Dataset records:
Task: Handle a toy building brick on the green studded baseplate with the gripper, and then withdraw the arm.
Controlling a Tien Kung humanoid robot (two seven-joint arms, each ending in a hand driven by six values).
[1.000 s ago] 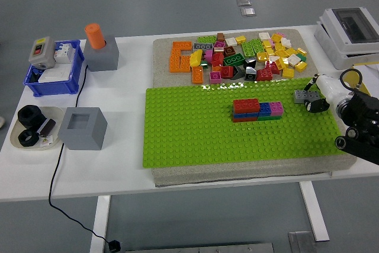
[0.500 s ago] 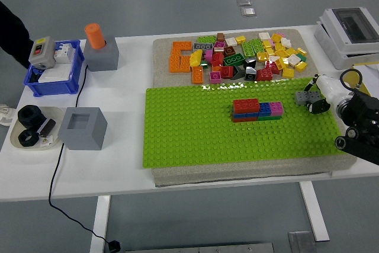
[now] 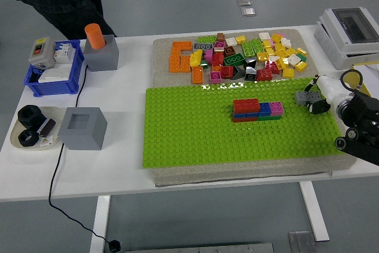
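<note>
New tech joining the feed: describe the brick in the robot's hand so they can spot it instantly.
Start at the green studded baseplate and go to its far right corner, where the right hand comes in. The grey brick sits in its fingers, the only grey piece there, apart from the red, blue and pink stack mid-plate.
</note>
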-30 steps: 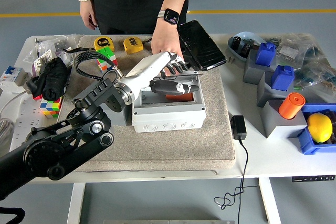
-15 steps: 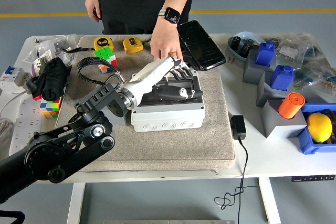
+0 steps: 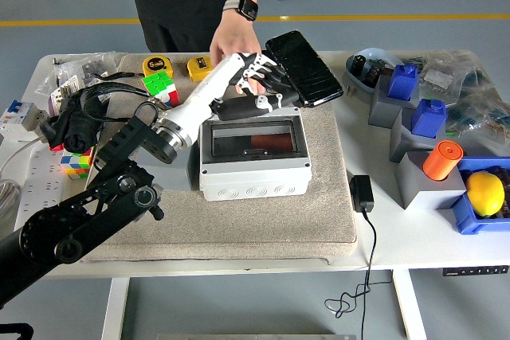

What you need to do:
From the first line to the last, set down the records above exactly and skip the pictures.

Exercise output:
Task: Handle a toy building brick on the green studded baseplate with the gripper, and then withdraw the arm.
Controlling a Tien Kung humanoid robot (two seven-joint arms, each ending in a hand driven by six values).
[1.000 s ago] 
[0.500 s ago] 
[now] 
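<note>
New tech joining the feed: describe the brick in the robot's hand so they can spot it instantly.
Start at the green studded baseplate and go to its far right corner, where the right hand comes in. The grey brick sits in its fingers, the only grey piece there, apart from the red, blue and pink stack mid-plate.
</note>
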-30 steps: 
-15 steps: 
+0 steps: 

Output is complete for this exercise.